**Exercise brief**
In the listing below, the lines starting with the line with "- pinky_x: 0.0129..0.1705" and going on through the line with "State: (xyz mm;" are to be reproduced exactly, and only those.

**Data excerpt**
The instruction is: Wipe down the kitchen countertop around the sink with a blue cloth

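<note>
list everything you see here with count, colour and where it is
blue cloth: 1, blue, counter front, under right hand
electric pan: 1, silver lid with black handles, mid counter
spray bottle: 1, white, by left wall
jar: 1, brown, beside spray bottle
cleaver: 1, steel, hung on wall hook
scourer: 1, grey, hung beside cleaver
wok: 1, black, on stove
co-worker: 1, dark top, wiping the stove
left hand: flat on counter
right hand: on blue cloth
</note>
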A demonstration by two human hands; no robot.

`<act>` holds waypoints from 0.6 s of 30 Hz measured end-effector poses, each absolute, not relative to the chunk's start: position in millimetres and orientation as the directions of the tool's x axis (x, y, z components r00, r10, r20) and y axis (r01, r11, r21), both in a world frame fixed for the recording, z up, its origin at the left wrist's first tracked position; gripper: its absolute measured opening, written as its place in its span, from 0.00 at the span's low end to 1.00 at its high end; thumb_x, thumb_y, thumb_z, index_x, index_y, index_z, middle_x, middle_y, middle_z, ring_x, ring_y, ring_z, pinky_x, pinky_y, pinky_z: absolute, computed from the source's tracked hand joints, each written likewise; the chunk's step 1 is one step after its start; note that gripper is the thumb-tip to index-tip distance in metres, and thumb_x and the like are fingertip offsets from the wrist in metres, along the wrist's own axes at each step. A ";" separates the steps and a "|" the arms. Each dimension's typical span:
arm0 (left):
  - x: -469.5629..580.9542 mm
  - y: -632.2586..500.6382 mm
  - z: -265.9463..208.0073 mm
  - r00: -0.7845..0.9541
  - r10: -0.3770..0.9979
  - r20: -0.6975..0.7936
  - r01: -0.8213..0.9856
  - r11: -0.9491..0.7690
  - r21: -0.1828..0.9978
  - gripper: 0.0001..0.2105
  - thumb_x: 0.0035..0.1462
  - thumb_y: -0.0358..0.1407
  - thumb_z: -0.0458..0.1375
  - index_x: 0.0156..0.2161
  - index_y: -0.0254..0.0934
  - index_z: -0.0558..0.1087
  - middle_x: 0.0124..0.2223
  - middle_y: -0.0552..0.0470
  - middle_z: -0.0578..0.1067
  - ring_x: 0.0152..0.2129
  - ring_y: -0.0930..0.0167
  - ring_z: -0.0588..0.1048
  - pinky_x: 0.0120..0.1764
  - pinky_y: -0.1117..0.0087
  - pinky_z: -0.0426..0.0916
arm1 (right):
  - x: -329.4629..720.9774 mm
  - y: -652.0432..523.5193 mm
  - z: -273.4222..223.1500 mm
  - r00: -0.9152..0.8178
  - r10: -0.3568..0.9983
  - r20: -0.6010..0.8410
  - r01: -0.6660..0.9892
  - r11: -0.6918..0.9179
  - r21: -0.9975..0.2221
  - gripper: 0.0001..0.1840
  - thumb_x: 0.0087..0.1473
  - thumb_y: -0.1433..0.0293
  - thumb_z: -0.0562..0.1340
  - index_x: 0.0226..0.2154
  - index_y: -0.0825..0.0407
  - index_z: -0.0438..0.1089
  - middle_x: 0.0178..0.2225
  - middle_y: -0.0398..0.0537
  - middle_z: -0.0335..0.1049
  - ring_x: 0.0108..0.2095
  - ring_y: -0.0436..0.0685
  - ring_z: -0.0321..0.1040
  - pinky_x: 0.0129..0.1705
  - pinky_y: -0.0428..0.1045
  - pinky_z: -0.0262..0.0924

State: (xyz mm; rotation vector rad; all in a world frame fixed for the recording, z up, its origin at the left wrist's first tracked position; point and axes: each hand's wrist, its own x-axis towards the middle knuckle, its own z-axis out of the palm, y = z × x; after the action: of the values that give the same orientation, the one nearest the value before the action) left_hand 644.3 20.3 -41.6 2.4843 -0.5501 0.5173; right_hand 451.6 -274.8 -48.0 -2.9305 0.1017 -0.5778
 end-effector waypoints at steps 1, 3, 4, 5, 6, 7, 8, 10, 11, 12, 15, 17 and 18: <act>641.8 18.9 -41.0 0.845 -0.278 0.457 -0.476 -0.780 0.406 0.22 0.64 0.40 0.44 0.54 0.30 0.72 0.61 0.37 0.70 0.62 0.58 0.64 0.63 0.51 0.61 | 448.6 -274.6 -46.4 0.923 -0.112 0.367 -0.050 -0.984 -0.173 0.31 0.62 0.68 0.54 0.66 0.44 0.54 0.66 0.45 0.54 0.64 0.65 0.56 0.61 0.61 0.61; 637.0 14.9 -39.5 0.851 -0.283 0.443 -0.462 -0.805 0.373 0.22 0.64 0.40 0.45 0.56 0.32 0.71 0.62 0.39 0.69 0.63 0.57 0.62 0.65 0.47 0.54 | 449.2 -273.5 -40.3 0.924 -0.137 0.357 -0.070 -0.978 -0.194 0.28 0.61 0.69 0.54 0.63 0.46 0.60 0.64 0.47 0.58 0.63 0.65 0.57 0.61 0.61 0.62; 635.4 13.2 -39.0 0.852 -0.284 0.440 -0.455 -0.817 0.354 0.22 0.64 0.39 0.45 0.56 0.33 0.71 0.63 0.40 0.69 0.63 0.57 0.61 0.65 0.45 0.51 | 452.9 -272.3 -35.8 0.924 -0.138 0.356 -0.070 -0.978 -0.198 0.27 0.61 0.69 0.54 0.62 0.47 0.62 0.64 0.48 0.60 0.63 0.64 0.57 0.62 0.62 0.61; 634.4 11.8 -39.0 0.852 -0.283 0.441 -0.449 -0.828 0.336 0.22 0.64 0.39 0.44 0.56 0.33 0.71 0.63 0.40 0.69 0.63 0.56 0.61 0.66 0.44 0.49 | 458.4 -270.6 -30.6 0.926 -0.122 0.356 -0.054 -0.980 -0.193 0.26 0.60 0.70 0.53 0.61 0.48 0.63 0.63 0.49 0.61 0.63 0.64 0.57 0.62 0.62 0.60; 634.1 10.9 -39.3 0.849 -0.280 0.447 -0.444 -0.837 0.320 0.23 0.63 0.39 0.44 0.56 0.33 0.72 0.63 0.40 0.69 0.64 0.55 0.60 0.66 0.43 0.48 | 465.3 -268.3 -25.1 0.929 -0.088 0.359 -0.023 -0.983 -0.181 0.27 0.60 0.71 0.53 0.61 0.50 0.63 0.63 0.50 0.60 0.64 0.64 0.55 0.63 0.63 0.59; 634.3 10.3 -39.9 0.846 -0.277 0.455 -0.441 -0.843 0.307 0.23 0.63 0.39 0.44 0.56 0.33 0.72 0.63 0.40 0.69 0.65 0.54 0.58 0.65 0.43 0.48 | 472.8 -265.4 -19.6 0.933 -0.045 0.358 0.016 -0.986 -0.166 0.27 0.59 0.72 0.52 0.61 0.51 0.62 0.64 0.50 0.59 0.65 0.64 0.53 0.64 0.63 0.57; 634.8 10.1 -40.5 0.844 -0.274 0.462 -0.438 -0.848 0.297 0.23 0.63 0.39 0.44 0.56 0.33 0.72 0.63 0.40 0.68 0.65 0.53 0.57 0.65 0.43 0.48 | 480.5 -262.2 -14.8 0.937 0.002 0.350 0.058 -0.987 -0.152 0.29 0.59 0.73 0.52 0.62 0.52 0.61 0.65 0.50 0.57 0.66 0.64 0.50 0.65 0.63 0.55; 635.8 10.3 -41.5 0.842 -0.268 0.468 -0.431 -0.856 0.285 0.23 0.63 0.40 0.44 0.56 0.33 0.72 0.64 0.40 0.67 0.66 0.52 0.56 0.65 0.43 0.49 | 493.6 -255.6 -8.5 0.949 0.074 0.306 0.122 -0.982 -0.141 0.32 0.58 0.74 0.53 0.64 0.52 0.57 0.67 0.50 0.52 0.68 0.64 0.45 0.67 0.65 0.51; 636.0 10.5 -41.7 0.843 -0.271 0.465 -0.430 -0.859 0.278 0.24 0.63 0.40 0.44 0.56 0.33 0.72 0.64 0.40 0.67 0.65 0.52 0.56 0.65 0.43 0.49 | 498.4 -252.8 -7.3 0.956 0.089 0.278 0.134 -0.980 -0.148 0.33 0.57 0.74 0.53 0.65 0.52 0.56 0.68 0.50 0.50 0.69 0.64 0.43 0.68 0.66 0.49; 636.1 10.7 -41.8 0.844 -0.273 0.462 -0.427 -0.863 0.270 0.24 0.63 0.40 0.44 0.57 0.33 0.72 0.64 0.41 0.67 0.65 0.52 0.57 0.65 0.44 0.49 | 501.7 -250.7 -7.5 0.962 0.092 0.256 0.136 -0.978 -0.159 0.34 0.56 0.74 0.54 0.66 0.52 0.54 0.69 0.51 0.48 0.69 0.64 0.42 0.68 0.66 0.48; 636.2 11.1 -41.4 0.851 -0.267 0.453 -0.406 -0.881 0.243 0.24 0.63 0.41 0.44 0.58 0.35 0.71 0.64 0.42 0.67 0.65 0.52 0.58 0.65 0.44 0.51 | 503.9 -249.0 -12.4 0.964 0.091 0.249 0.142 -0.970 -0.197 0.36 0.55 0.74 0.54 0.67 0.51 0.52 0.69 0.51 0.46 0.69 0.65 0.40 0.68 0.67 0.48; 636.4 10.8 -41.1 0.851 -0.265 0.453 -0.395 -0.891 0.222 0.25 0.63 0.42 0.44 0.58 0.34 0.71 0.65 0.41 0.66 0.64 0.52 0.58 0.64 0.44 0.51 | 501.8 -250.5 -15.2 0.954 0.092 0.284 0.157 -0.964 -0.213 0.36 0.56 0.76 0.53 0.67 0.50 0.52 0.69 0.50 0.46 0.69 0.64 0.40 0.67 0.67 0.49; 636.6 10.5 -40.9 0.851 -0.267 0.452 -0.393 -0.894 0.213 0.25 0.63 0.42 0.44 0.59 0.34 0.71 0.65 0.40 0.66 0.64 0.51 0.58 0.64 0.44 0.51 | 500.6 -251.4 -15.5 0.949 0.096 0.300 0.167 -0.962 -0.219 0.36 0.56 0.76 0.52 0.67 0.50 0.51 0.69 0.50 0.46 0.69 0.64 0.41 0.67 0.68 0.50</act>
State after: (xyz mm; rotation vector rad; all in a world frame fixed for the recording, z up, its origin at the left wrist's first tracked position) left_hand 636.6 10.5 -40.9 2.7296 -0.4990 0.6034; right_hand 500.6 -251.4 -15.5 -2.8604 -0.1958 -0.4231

**Solution for this exercise**
  - pinky_x: 0.0129..0.1705
  - pinky_y: -0.0428..0.1045
  - pinky_z: -0.0262..0.0924

State: (xyz mm; rotation vector rad; all in a world frame fixed for the recording, z up, its origin at the left wrist's first tracked position; point and axes: each hand's wrist, its own x-axis towards the middle knuckle, its own z-axis out of the palm, y = z × x; after the action: of the values that give the same orientation, the one nearest the value before the action) left_hand 644.3 20.3 -41.6 2.4843 -0.5501 0.5173; right_hand 451.6 -274.8 -48.0 -2.9305 0.1017 -0.5778

That finishes the output for this exercise.